Speaking to a gathering of superiors general of women religious communities on May 12, Pope Francis said he will look into setting up a commission to study the question of whether or not women can serve as Catholic deacons, according to the National Catholic Reporter.
The NCReporter’s Joshua McElwee reports that Francis’ statement came in response to a request from a superior general at the assembly of the Rome-based International Union of Superiors General. Indicating that women served as deacons in the early Church, the superior general asked the Holy Father to set up “an official commission that might study the question.” From McElwee’s report:
The pope responded that he had spoken about the matter once some years ago with a “good, wise professor” who had studied the use of female deacons in the early centuries of the church. Francis said it remained unclear to him what role such deacons had.
“What were these female deacons?” the pontiff recalled asking the professor. “Did they have ordination or no?”
“It was a bit obscure,” said Francis. “What was the role of the deaconess in that time?”
“Constituting an official commission that might study the question?” the pontiff asked aloud. “I believe yes. It would do good for the church to clarify this point. I am in agreement. I will speak to do something like this.”
“I accept,” the pope said later. “It seems useful to me to have a commission that would clarify this well.”
Update #1: Aleteia’s Diane Montagna has posted an English translation of Pope Francis’ response to the question about women deacons.
According to Catholic News Service’s Cindy Wooden, Pope Francis also said on the question of women deacons, “I will ask the (Congregation for the) Doctrine of the Faith to tell me if there are studies on this.”
In 1994, Pope John Paul II stated in the document Ordinatio Sacerdotalis that “the Church has no authority whatsoever to confer priestly ordination on women.” Some have argued that the diaconate might remain open to women, pointing to the apparent presence of “deaconesses” in the early Church. In 2002, the International Theological Commission concluded a five-year study of the question of women deacons, initiated at the request of the Congregation for the Doctrine of the Faith, and reported that the deaconesses of the early Church were not analogous to the ordained deacons of today, either in their role in the Christian community or in how they were commissioned. The ITC did not claim Magisterial authority for its conclusions, however.
Update #2: Vatican spokesman Father Federico Lombardi, SJ said on Friday that Pope Francis “did not say he intends to introduce the ordination of female deacons and even less did he talk about the ordination of women as priests.”
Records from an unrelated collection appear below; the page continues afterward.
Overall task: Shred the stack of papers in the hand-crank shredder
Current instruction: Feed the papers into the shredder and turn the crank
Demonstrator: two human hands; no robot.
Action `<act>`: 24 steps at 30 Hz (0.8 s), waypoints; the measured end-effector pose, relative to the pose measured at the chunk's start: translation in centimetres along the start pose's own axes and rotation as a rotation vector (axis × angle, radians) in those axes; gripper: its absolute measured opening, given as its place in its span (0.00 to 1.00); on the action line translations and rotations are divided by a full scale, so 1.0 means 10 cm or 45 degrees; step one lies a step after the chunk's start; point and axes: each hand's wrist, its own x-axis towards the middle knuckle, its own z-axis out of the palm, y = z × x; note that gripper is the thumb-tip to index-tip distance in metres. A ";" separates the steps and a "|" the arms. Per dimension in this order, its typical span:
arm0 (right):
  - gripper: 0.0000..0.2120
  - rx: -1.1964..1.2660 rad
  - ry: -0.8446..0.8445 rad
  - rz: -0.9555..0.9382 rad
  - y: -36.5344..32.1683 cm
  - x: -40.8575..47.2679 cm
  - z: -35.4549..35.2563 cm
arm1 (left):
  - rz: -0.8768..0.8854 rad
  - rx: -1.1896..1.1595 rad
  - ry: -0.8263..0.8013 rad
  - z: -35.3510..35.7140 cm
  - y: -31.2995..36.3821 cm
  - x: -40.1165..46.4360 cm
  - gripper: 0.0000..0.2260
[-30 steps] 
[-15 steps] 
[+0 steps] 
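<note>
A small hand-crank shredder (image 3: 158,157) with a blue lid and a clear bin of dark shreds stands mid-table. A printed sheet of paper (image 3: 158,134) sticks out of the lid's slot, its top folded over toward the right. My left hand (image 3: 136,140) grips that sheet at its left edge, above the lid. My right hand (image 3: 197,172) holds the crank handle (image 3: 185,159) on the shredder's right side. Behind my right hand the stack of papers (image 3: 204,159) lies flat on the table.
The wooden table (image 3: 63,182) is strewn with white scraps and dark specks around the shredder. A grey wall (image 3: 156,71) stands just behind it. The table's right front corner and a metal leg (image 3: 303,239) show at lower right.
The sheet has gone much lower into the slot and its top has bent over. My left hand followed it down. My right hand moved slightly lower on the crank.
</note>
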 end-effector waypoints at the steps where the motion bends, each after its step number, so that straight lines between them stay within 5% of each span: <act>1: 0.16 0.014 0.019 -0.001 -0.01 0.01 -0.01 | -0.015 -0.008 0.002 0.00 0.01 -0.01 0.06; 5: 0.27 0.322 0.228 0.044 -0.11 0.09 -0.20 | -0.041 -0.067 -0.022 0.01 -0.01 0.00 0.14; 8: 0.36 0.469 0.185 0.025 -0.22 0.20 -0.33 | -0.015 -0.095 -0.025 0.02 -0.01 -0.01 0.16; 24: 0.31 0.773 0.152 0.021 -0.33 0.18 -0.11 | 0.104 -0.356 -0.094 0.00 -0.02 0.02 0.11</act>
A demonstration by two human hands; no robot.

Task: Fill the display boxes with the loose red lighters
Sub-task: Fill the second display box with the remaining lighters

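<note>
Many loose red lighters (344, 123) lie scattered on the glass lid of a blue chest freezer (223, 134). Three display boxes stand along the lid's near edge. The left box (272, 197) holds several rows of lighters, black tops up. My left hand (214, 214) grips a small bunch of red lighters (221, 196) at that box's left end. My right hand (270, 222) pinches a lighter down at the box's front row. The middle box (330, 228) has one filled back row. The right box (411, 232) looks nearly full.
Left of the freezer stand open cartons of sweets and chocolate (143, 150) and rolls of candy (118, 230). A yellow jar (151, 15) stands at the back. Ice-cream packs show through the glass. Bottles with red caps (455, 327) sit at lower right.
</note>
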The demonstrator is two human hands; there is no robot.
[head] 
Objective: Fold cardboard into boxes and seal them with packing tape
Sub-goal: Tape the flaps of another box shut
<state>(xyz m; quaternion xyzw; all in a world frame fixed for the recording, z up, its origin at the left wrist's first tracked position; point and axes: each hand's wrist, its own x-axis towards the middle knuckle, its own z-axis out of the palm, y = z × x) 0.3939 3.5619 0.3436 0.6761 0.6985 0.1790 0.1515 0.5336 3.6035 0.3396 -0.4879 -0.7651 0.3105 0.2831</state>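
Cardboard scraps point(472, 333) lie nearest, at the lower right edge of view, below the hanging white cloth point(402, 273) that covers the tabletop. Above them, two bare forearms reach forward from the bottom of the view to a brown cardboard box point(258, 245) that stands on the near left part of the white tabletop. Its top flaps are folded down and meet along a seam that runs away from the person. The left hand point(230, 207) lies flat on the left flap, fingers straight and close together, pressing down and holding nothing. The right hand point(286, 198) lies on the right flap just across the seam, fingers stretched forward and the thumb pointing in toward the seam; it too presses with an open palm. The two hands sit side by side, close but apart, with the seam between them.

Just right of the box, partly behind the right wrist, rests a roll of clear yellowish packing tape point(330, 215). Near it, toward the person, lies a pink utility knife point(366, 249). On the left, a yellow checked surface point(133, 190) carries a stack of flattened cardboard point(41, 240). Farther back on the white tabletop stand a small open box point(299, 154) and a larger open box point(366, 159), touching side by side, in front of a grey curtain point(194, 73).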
“In actual fact,” Lombardi continued, “the Pope made clear in his preaching during the course of the Eucharistic celebration that he was not considering this (question) at all.”
In his meeting with the superiors general on Thursday, Francis also addressed the question of women preaching homilies during Mass, as well as the role of women in Church governance. From Wooden’s report:
Pope Francis also promised to have the Congregation for Divine Worship and the Sacraments send the UISG a full explanation of why women cannot give a homily at Mass. While women can preach at a Liturgy of the Word when there is not a celebration of the Eucharist, he said, at Mass the Liturgy of the Word and the Liturgy of the Eucharist are parts of a whole and only one who is ordained can preside and preach.
The main part of the question was about the lack of influence women religious are given in church decision-making processes. Pope Francis said the obligation to listen to women in the parish, diocese and at the Vatican “is not a matter of feminism, but of right.”
All the baptized — women and men, lay or consecrated — have been given gifts by the Holy Spirit for the good of the entire church, he insisted. The entire church suffers when some voices are excluded from the conversation, he said.